Your goal
All of the data beneath this instruction is to be transcribed word for word.

Data extract
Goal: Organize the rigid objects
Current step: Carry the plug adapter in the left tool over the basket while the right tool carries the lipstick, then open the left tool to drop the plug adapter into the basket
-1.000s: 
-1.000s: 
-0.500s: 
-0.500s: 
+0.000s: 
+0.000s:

Final answer
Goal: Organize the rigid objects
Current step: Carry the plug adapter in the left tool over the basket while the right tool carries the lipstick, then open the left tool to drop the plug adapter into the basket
-1.000s: 
-1.000s: 
-0.500s: 
-0.500s: 
+0.000s: 
+0.000s:

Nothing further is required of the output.